Si bien aquí el nepotismo es menos sistemático de lo que es en ciertos países africanos extraordinariamente corruptos en que todo hombre poderoso se siente obligado a ayudar a los integrantes de la familia muy numerosa de la cual es el jefe, en las décadas últimas se ha hecho más evidente al multiplicarse las dinastías no sólo en el mundillo político sino también en el sindical, el judicial y el de la farándula.

Aunque las medidas que ha anunciado Macri para quienes desempeñan funciones significantes en el gobierno nacional difícilmente podrían ser más drásticas, puede argüirse que son necesarias para que la ciudadanía reaccione frente a un fenómeno discriminatorio que perjudica a quienes carecen de parientes bien ubicados. Si bien sería de suponer que los formados en ciertas familias siempre contarán con ventajas negadas a los demás, deberían serles suficientes como para permitirles abrirse camino en ámbitos en que los lazos de sangre o de afinidad, ya que hay que incluir a los cónyuges, cuñados y así por el estilo, no tienen mucha importancia. Lo ideal sería que todo dependiera exclusivamente del talento personal de cada uno, pero tal utopía no se da en ninguna parte.

Por el contrario, hay señales de que en los países desarrollados variantes del nepotismo están contribuyendo a ampliar las brechas sociales ya existentes. En Estados Unidos, donde según la mitología nacional hasta los hijos de padres indigentes pueden competir en pie de igualdad con los de la progenie de multimillonarios, lo que inmunizaría al país de los vicios sociales europeos, las dinastías familiares han llegado a pesar mucho más que en la Argentina. Hasta que la irrupción de Donald Trump cambió el panorama electoral, se preveía que Jeb Bush, el hermano de George W. Bush e hijo de George H.W. Bush, lucharía por la presidencia contra Hillary, la esposa de Bill Clinton, cuya hija Chelsea también pensaba en emprender una carrera política. Por lo demás, los sociólogos advierten que las elites norteamericanas están haciéndose hereditarias al casarse con mayor frecuencia hombres y mujeres que se forman en las universidades más prestigiosas y que, por vivir en comunidades cerradas, raramente tienen oportunidades para conocer a miembros de clases menos adineradas.

De todos modos, Macri parece entender que el atraso del país se debe a la persistencia de una cultura política y empresarial premoderna y férreamente conservadora que beneficia a una minoría que propende a achicarse en desmedro del resto de la población, razón por la que una tercera parte ya se ha hundido en la pobreza estructural; de producirse más estallidos económicos en los años próximos, muchos otros compartirían su suerte.
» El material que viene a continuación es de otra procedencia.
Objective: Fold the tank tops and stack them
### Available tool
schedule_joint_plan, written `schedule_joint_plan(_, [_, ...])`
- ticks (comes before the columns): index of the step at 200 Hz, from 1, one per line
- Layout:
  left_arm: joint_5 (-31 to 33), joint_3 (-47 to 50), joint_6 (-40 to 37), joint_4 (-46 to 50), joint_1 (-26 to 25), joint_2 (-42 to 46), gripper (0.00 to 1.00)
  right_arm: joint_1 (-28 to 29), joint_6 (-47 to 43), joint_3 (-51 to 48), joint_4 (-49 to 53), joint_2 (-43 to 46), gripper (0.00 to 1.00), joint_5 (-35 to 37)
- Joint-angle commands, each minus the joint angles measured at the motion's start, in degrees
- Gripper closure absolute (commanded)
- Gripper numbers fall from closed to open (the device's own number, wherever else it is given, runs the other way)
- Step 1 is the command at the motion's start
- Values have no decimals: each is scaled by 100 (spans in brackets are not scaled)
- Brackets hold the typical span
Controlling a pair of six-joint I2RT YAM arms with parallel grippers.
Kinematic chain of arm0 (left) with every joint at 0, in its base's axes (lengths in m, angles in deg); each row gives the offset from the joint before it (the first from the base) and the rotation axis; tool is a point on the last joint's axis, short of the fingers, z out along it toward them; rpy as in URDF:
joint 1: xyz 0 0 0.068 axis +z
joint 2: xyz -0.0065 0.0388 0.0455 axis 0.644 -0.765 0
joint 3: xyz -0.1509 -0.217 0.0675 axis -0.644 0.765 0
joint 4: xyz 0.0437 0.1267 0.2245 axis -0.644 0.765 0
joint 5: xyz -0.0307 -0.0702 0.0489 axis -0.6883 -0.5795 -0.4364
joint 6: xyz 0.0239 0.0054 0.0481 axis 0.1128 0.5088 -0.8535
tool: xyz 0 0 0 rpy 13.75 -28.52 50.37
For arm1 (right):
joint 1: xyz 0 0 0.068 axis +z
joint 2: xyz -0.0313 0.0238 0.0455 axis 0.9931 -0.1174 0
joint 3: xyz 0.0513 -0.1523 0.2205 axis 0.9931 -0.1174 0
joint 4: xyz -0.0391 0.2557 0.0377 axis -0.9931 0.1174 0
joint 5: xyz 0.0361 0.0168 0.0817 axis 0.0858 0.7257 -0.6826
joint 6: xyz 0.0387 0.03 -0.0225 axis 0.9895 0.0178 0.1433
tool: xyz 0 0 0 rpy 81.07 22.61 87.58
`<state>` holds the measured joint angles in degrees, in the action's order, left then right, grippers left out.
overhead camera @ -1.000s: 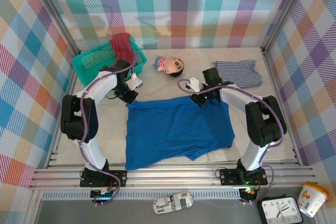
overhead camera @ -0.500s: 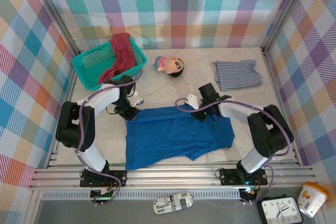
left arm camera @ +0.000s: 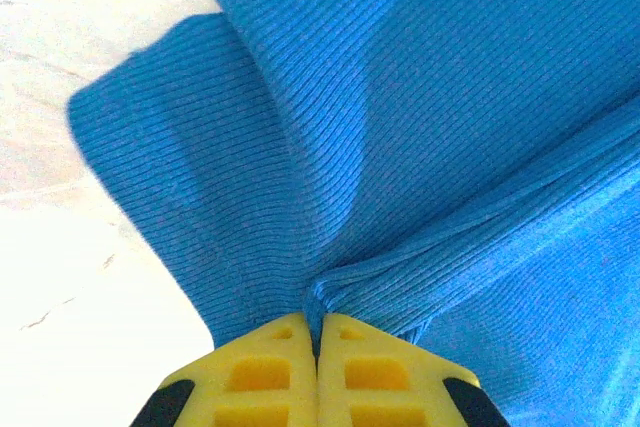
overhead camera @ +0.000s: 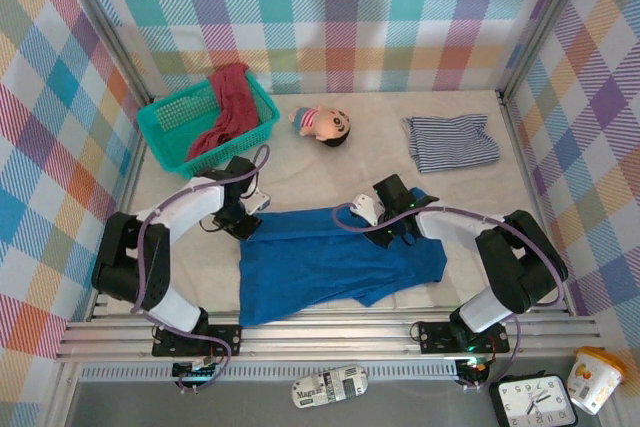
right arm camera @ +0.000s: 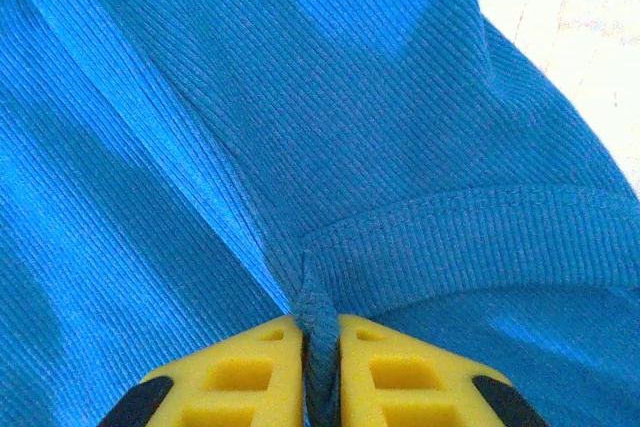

Entre los privilegiados por el esquema que se ha conformado estarán aquellos familiares de políticos, sindicalistas y empresarios que se han apoderado del control de lo que aquí hace las veces del Estado. Todos se las han arreglado para acumular una cantidad notable de derechos adquiridos, “conquistas” que son reacios a abandonar aun cuando sea evidente que obstaculicen el desarrollo del país en su conjunto. Así las cosas, la modernización a la que aspira el gobierno de Cambiemos entrañaría la abolición progresiva de privilegios que las elites defenderán por todos los medios disponibles.

En esta batalla, Macri espera contar con el apoyo de los conscientes de que tiende a ampliarse la brecha que los separa de quienes han sobrevivido con facilidad aparente a una serie de crisis económicas devastadoras para mantener un estilo de vida que acaso no llamaría la atención en un país mucho más rico pero que aquí escandaliza a quienes se sienten injustamente marginados. Lo han logrado sobre la base del presupuesto de que, pensándolo bien, la Argentina tiene más recursos de lo que nos informan las estadísticas y que por lo tanto está en condiciones de permitirse algunos lujos.

Brinda un buen ejemplo de esta particularidad que la jubilación de un juez de la Corte Suprema local es casi idéntica a la correspondiente a su homólogo de la norteamericana, a pesar de que el producto per cápita de Estados Unidos sea tres veces mayor. Asimismo, valdría la pena comparar los costos de las distintas legislaturas provinciales –y de sus bibliotecas–, con los de jurisdicciones equiparables en Europa, Estados Unidos, Canadá y Australia. Si bien la política no es barata en ninguna parte del mundo, aquí es insólitamente cara conforme a las pautas imperantes en los países desarrollados.